Saved data entries
● ● ● ●
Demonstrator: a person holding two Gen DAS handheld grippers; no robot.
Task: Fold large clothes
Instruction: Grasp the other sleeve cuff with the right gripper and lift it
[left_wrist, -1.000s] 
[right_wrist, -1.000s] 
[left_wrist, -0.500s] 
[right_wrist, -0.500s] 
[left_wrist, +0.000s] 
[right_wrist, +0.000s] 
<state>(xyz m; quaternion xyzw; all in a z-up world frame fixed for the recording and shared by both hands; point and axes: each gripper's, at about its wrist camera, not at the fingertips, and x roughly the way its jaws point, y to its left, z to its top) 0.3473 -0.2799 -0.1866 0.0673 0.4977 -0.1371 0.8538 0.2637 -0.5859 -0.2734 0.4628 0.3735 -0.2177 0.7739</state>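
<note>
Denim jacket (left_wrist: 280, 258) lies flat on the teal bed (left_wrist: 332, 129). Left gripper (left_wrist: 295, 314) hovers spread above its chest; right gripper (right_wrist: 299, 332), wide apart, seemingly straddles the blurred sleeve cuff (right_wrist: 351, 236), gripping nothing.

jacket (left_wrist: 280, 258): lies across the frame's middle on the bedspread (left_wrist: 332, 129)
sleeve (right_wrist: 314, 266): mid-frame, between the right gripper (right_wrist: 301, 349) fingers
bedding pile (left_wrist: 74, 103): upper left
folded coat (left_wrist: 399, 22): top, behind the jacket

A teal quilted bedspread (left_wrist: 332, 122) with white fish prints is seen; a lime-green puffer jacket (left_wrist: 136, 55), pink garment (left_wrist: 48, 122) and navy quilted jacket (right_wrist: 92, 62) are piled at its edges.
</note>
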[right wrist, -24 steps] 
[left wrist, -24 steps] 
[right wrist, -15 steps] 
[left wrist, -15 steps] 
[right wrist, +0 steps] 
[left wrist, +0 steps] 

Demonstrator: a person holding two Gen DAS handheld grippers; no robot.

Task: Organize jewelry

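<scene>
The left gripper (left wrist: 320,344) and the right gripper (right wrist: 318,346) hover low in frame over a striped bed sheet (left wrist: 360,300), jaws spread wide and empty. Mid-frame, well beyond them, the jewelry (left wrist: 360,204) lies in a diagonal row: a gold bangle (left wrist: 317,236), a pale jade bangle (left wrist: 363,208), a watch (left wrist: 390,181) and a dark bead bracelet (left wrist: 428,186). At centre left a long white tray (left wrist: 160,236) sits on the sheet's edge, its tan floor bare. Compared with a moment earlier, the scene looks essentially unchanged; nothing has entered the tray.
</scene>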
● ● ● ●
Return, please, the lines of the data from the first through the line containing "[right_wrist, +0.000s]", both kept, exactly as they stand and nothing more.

Demonstrator: a person holding two Gen DAS handheld grippers; no robot.
Task: Fold large clothes
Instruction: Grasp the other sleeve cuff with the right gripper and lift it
[left_wrist, -1.000s] 
[right_wrist, -1.000s] 
[left_wrist, -0.500s] 
[right_wrist, -0.500s] 
[left_wrist, +0.000s] 
[right_wrist, +0.000s] 

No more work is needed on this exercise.